Repeated Failure to Report Income Penalty
Under subsection 163(1) of the Income Tax Act (ITA), a taxpayer is liable for a penalty in respect of fail to report at least $500 of income (slips) in the year and in any of the three preceding taxation years.
The federal and provincial penalties are each equal to the lesser of:
- 10% of the unreported income; and
- 50% of the difference between the understated tax payable (and certain overstated refundable tax credits) on the unreported income.
The penalty is assessed on the most current instance of unreported income.
For example:
A taxpayer failed to report T5 slip of $600 in 2014 and T4 slip of $9,000 in 2017. The taxpayer tax rate for 2017 is 30% and tax owed on unreported income of T4 slip is $2,700 ($9,000 * 30%).

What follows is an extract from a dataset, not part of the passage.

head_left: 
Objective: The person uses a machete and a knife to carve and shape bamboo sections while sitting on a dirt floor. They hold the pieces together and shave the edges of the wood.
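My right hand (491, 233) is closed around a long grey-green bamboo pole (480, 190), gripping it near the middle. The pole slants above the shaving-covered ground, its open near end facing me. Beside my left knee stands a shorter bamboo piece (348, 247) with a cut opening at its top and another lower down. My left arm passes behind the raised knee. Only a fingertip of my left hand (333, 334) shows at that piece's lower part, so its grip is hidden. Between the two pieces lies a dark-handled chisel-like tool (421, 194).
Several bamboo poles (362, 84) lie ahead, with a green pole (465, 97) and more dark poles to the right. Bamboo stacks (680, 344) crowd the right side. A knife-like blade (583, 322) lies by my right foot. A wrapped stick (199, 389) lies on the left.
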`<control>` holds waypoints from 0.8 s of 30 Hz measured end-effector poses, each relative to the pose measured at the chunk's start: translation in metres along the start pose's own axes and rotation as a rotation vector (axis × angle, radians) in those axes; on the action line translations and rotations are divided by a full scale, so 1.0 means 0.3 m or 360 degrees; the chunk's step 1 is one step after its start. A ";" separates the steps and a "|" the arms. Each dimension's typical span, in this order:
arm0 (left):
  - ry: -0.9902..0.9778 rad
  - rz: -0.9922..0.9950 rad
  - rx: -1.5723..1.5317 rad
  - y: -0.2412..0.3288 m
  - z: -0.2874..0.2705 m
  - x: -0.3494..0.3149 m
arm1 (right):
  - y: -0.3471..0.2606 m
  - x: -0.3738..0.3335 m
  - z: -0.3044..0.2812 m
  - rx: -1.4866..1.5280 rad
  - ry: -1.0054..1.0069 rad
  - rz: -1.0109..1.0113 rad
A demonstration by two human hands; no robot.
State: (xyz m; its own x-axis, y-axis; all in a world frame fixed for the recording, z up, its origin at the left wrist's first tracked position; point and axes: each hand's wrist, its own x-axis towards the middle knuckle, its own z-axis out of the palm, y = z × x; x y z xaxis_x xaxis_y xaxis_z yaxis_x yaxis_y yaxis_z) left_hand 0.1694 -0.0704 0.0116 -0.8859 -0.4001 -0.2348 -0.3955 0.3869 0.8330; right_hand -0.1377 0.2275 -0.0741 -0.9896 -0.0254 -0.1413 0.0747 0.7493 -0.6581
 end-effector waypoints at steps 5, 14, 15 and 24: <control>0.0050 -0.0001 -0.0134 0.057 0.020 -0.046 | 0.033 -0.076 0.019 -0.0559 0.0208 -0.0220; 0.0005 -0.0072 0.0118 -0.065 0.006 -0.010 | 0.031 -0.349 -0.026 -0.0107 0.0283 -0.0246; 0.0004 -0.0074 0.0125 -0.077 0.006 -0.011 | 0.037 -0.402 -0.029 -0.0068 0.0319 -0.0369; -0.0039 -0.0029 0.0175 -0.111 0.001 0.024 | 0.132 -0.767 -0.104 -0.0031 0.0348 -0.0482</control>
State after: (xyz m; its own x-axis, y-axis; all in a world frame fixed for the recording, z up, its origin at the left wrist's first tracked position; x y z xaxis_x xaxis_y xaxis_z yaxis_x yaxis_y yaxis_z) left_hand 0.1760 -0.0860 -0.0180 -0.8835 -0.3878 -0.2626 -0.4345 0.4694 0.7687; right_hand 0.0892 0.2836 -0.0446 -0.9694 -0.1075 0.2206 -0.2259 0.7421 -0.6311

The tax withheld on unreported income of T4 slip is $1,200.
Canada Revenue Agency (CRA) assesses penalty equal to the lesser of:
- $1,800 (20% of $9,000, federal and provincial); and
- $750 (($2,700 – $1,200) * 50%)
The penalty is $750. Thus, the taxpayer will pay taxes on unreported income plus penalty plus interest ($2,700 + $750 + interest), in this example.

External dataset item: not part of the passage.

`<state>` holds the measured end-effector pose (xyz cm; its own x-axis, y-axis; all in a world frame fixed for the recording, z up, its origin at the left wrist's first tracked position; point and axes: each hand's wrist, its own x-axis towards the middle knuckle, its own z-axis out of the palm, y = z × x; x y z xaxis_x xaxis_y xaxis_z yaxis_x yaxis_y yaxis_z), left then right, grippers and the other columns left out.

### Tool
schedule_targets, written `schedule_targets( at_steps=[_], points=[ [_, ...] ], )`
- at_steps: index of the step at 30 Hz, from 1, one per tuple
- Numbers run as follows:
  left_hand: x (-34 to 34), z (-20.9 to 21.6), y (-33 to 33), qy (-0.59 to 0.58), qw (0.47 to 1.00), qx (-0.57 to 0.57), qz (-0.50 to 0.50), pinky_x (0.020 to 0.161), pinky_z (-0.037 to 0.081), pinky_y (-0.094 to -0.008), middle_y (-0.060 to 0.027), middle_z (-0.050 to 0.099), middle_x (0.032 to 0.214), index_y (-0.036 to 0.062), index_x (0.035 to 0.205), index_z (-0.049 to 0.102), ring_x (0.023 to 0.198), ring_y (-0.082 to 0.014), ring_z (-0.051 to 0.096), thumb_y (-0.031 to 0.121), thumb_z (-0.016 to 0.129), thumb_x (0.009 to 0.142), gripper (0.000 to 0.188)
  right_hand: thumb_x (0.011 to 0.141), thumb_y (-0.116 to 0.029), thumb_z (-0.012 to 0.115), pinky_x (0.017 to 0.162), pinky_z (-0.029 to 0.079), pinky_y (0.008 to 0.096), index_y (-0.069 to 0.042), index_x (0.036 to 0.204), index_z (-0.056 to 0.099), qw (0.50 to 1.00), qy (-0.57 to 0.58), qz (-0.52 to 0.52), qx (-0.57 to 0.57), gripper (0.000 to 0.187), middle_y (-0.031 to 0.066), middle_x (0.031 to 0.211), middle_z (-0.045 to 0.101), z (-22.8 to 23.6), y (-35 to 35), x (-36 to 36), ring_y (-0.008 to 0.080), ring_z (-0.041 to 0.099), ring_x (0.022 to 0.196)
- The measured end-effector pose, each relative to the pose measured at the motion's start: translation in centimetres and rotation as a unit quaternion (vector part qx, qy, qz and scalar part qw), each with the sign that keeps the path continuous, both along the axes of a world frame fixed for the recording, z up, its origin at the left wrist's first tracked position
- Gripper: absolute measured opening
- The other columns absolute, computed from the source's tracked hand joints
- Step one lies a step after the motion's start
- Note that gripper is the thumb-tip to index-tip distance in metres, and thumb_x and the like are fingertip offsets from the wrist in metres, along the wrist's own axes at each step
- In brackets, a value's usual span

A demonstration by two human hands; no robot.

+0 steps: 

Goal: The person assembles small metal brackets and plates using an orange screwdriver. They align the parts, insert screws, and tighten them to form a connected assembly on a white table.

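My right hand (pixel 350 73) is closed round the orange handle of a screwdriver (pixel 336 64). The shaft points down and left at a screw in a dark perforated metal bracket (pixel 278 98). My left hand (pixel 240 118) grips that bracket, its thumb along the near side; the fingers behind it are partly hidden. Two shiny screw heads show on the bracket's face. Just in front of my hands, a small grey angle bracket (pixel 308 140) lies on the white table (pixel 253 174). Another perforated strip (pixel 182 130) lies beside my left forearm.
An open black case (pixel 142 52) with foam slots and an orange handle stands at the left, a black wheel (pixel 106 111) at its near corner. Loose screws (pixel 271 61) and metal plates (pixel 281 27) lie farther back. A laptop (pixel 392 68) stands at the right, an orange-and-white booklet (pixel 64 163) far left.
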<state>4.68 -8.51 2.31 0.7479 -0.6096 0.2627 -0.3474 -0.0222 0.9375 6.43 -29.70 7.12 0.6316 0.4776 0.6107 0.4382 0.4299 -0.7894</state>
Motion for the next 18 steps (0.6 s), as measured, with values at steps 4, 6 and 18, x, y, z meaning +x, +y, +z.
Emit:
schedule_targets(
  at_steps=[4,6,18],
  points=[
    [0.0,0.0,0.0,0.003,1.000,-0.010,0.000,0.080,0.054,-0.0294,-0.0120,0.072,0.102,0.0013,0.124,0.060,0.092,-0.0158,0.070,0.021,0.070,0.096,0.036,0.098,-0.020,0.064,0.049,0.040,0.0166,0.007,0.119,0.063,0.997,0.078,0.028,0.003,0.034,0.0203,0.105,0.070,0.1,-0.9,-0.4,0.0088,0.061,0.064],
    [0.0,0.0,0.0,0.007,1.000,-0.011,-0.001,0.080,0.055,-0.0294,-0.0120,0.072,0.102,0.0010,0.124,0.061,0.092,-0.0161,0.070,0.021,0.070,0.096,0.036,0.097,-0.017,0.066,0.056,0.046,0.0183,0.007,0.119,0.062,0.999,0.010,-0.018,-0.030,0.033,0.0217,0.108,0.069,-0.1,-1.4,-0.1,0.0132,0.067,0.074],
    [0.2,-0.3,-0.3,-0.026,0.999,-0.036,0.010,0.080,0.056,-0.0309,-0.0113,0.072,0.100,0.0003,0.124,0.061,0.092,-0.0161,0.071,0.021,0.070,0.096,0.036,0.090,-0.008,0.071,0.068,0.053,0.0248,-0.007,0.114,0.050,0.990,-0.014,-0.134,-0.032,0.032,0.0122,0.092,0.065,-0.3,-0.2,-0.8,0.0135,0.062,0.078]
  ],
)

False Statements or Omissions Penalty (Gross Negligence Penalty)
Under subsection 163(2) of the ITA, a taxpayer is liable for a penalty in respect of knowingly or under circumstances amounting to gross negligence has made a false statement or an omission in a tax return.

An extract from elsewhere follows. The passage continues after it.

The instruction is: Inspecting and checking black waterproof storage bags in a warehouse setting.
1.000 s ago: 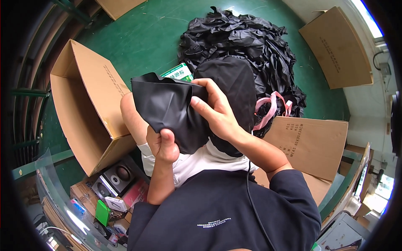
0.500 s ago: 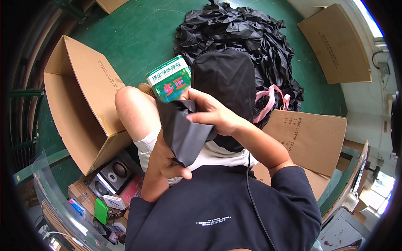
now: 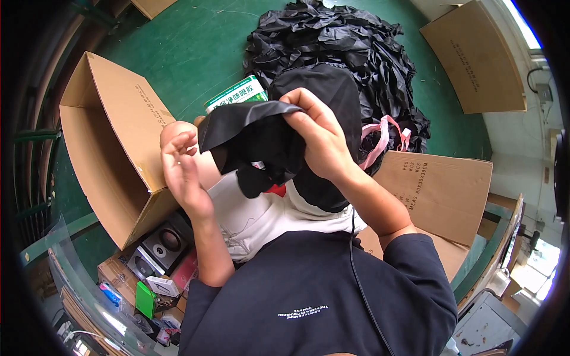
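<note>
Pinched between the thumb and fingers of my right hand is a piece of thin black fabric. It hangs in the air over my lap, folded into a loose, hollow shape, with a dark strip drooping below. My left hand is raised beside the fabric's left edge, its fingers apart and holding nothing. Behind my right hand, a smooth rounded black cloth bundle lies along my right thigh. A green and white tin stands beyond the fabric, which covers its lower part.
A large heap of crumpled black fabric lies on the green floor ahead. Pink ribbon rests at its right. An open cardboard box stands left, cardboard lies right, and another box is far right. A speaker sits lower left.
My left hand has come off the black fabric and moved up and left. My right hand has lifted the fabric and opened it out, covering more of the tin.
</note>
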The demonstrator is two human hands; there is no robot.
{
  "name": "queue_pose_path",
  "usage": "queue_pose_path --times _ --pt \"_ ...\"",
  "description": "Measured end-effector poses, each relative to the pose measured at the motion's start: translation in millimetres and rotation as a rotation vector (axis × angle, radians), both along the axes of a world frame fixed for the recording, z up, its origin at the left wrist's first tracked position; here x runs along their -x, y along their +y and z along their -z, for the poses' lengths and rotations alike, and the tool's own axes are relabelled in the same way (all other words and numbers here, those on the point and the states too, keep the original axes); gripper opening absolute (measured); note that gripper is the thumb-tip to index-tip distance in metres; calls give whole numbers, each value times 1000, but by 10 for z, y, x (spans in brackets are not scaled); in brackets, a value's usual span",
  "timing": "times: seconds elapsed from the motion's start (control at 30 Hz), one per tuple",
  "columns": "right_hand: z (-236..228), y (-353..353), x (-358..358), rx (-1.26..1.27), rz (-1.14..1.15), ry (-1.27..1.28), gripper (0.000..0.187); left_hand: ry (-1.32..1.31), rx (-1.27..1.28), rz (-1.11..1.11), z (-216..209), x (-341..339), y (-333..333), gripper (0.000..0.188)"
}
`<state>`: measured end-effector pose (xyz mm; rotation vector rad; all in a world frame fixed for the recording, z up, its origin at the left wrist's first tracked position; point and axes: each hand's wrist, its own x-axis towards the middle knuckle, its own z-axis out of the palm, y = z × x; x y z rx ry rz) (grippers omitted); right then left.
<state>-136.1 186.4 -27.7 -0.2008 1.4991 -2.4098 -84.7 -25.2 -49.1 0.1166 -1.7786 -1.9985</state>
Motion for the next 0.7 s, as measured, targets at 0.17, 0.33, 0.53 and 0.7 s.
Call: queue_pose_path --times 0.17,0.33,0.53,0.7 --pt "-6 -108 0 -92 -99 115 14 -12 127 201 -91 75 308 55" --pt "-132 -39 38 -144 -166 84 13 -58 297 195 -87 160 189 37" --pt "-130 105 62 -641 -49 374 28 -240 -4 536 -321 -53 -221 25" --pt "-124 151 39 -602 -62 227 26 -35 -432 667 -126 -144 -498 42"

The penalty is equal to the greater of:
- $100; and
- 50% of the understated tax payable (and certain overstated refundable tax credits) related to the unreported income.
For example:
A taxpayer failed to report $20,000 of business income in 2017. The taxpayer tax rate for 2017 is 30%.
CRA imposes knowingly omission penalty equal to the greater of:
- $100; and
- $3,000 (($20,000 * 30%) * 50%)
The penalty is $3,000. Thus, the taxpayer will pay taxes on unreported income plus penalty plus interest ($6,000 + $3,000 + interest), in this example.
Refer to the tax case (Chartrand v The Queen, 2015 TCC 298) on gross negligence penalty.